Reading Time: 2 minutes
Sauces can be time consuming and involved, but they can be simple too.
Take butter, for instance (but let’s leave aside the recent controversy known as “Buttergate”).
A pat of butter dropped into a batch of freshly cooked green beans with some salt and pepper is as straightforward a sauce as you can get.
And it’s simply delicious.
Butter sauces can be made more robust, however. To achieve that, divide and conquer: a concentrate of milk, butter is made up of about 80 percent milk fat, 15 percent water and a few percent milk solids. It is those solids that can give your sauce a boost of flavour.
Clarified butter, or what Indian cookery refers to as ghee, cooks the butter, removes the water and filters off the solids – this leaves a flavourful and versatile liquid.

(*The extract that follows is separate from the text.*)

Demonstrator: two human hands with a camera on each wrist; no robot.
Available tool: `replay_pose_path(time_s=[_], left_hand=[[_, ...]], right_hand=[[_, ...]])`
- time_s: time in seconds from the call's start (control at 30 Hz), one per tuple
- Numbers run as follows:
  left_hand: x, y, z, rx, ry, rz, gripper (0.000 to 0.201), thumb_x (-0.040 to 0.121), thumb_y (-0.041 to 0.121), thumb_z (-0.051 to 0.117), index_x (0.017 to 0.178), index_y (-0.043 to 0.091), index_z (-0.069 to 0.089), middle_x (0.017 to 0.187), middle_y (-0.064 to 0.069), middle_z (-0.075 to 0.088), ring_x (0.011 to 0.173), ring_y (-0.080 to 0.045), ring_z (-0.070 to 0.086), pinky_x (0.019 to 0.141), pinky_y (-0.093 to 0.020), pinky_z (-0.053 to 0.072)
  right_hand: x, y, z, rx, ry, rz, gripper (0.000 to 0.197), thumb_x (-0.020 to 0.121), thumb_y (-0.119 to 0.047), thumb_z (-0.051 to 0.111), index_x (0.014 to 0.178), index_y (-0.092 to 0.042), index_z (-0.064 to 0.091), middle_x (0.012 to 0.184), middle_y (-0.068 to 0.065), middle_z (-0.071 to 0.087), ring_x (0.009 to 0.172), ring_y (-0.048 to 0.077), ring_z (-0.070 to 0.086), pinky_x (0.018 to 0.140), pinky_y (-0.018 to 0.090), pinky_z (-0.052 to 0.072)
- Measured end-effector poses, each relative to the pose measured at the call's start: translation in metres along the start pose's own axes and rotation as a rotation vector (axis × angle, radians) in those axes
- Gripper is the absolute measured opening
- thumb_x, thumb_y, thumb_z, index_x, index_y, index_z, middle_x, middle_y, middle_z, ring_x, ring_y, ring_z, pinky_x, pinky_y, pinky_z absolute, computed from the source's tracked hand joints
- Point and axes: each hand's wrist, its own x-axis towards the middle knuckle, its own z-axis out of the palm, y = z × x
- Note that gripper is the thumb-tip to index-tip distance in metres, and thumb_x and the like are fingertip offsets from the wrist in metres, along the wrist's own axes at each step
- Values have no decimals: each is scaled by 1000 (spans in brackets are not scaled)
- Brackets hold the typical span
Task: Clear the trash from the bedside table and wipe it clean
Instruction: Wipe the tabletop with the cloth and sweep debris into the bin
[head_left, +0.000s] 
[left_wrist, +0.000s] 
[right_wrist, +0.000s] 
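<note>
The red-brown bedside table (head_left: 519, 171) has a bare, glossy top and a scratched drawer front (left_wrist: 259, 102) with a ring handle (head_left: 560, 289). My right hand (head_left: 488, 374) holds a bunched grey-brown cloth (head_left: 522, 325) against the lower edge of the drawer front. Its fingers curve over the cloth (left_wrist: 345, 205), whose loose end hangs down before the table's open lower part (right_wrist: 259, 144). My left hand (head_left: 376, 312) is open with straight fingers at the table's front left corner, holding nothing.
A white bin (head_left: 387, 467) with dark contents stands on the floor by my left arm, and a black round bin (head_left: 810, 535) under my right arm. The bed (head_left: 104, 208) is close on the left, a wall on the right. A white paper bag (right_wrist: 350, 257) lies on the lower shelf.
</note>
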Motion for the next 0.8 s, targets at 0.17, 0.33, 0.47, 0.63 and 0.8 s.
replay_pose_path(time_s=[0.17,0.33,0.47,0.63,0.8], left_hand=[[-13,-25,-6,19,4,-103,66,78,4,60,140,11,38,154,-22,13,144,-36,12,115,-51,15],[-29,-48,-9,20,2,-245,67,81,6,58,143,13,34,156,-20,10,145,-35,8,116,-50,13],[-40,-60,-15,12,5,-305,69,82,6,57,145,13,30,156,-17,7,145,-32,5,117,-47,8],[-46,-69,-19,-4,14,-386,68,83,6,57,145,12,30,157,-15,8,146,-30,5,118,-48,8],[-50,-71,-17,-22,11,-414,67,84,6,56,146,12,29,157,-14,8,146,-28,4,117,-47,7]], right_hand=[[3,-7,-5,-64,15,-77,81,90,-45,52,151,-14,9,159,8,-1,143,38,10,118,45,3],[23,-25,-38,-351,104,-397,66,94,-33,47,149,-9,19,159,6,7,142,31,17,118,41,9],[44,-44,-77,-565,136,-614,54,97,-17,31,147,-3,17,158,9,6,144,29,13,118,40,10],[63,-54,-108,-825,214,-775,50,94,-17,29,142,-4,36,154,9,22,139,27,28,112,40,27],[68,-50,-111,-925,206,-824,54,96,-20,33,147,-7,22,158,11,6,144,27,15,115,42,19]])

It has a very practical application too: while whole butter can only last several days in the hot climates of India, the cooks soon learned that ghee could last months.

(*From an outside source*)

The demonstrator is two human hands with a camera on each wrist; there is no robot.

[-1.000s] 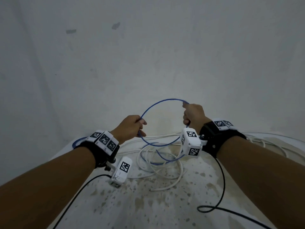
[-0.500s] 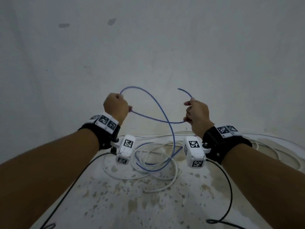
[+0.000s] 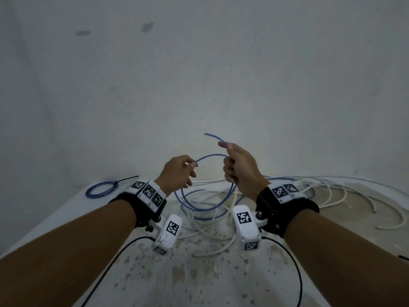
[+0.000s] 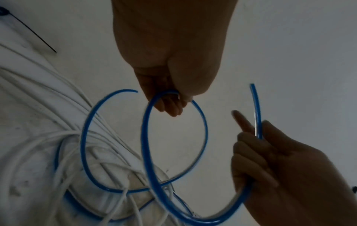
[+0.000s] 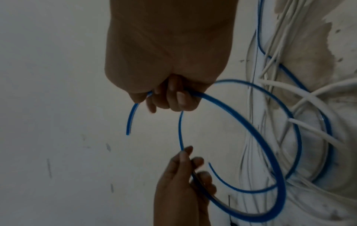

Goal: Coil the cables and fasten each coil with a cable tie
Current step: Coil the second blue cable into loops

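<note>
The thin blue plastic-sheathed cable (image 3: 205, 196) hangs in a loop above the white stone table's (image 3: 199, 273) middle, over the loose white cables (image 3: 332, 191). The right hand (image 3: 241, 171) closes its fingers round the loop near the free tip. The left hand (image 3: 177, 173) pinches the arc just beside it, so the next turn likely passes rightward.

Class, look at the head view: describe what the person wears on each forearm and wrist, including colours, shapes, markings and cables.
Both forearms are bare, without sleeves. Each wrist carries a black strap topped by white blocks with black-and-white square markers. A white boxy camera bearing similar markers hangs under each wrist, and a thin black cable trails from each.
</note>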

For their part, the solids can be used to create beurre noisette or beurre noir: “hazel” and “black” butter, respectively.
Medieval French cooks used darkened butter as sauces for fish and vegetables for a long period of time.
Heating butter to 250F. or so boils off the water and causes the proteins and sugars in the milk solids to combine deliciously and darken in colour from brown to black. The pungency increases accordingly.
Then, adding an acid like vinegar or lemon juice to the butter when it has cooled will create a simple yet complex sauce that adds depth of flavour and what might be described as “nuttiness” to your dish.
Of course, the better butter you buy the better the yield in taste and texture in what you add it to.
Try butter as a sauce sometime.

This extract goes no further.